[00:01:20] <GitGud> hey. I wanted to know the standard way to do a particular thing. i will be having a database of posts made by a bunch of users that need to be sorted at all times chronologically. and there will be a query from the front page of my webpage that lists the 4 most recent user posts. now my question is what is the most efficient way to sort them and index them and preserve the sorting in the index. and then making sure the query for the first 4 posts
[00:01:20] <GitGud> uses the date sorted index and returns the first 4 earliest post objects?
[01:11:05] <GitGud> hey. I wanted to know the standard way to do a particular thing. i will be having a database of posts made by a bunch of users that need to be sorted at all times chronologically. and there will be a query from the front page of my webpage that lists the 4 most recent user posts. now my question is what is the most efficient way to sort them and index them and preserve the sorting in the index. and then making sure the query for the first 4 posts
[01:11:05] <GitGud> uses the date sorted index and returns the first 4 earliest post objects?

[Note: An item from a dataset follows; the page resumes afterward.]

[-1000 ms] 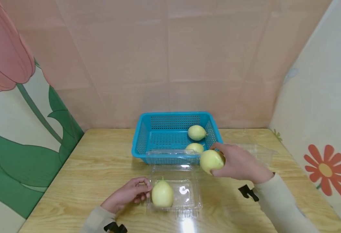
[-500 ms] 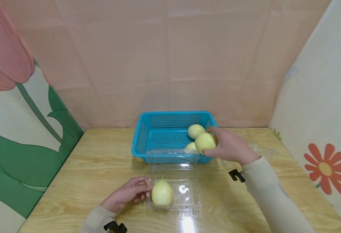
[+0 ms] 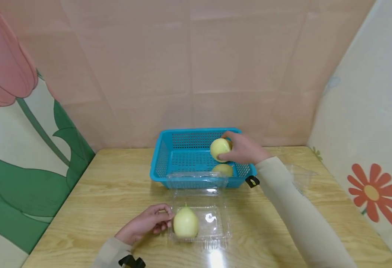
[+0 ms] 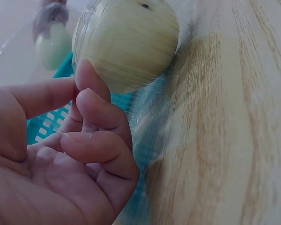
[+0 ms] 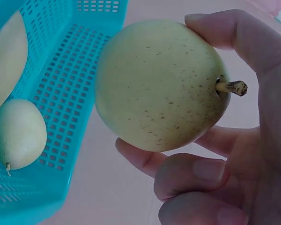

[03:09:21] <GitGud> is it more efficient to search query a unique field than a non unique one?
[03:09:53] <cheeser> either one should be an index lookup
[03:11:25] <GitGud> is it possible to index in a list by chronological order? and preserve that so that when the next query is done it would return results by most recent?
[03:12:01] <cheeser> index on date ascending, sure.
[03:12:16] <cheeser> though if you use ObjectId for your _id you get that for free
[03:13:48] <GitGud> I'm not sure what you mean. I will be having a huge list of posts by users and they will have to be presented like first 4 most recent posts etc. So they would have to be indexed(for efficiency) in a chronological order, like when that post was made
[03:14:20] <GitGud> which is why i was wondering if indexing by time/date can be preserved so that when i do a findOne or a find on the db. it defaults to returning the most recent
[03:17:16] <cheeser> if you have a date field, index it.
[03:17:38] <cheeser> sort by that field descending, limit 4. done.
[03:17:56] <GitGud> ah okay. thats what i thought. just wasnt sure if doing that would be utilizing the index or not
[03:18:18] <GitGud> would adding new data to a collection that is already indexed add that new data to the index?
[03:55:54] <beemry> cuz I'm getting an error: 'NameError: uninitialized constant Foo::ObjectId' when I try to use it
[03:57:25] <beemry> apologies, the error is `uninitialized constant Foo::BSON`
[03:59:16] <beemry> the class includes Mongoid::Document, declares a field with type: BSON::ObjectId, throws a NameError when I try to instantiate an object.
[04:39:00] <dddh> mongoose is teh js ORM for l33t h4x0rz?
[08:52:40] <xhip> hi guys, can anyone explain me how can I make a filter with pages (i mean that I can select like 0-25 then 25-50...
[09:06:57] <thirdy> my query looks like this: db.collectionA.find().limit(1000).forEach( function( a ) { var data = db.collectionB.findOne( { _id : a.fkToB } ).data } ) -- is there a faster way?
[09:12:33] <thirdy> another quesion, when you run "mongo" on your local machine that is gonna connect to a remote mongo server, is it gonna be restricted to the bandwidth between my machine and the remote server?
[09:41:10] <thirdy> ok, the answer to my 2nd question is, a big YES. which is also the anwser to my 1st question
[09:49:18] <dddh> thirdy: you want to run it on server side ?
[09:55:34] <thirdy> dddh: yep, I did. I ssh into our mongo ec2 server, and my mongo script is now so much faster
[09:56:08] <thirdy> apparently, it works like in sql client, 1 query is 1 roundtrip to the server
[10:01:44] <dddh> you can save javascript function on the server
[12:30:09] <cheeser> fresh off the assembly line, too.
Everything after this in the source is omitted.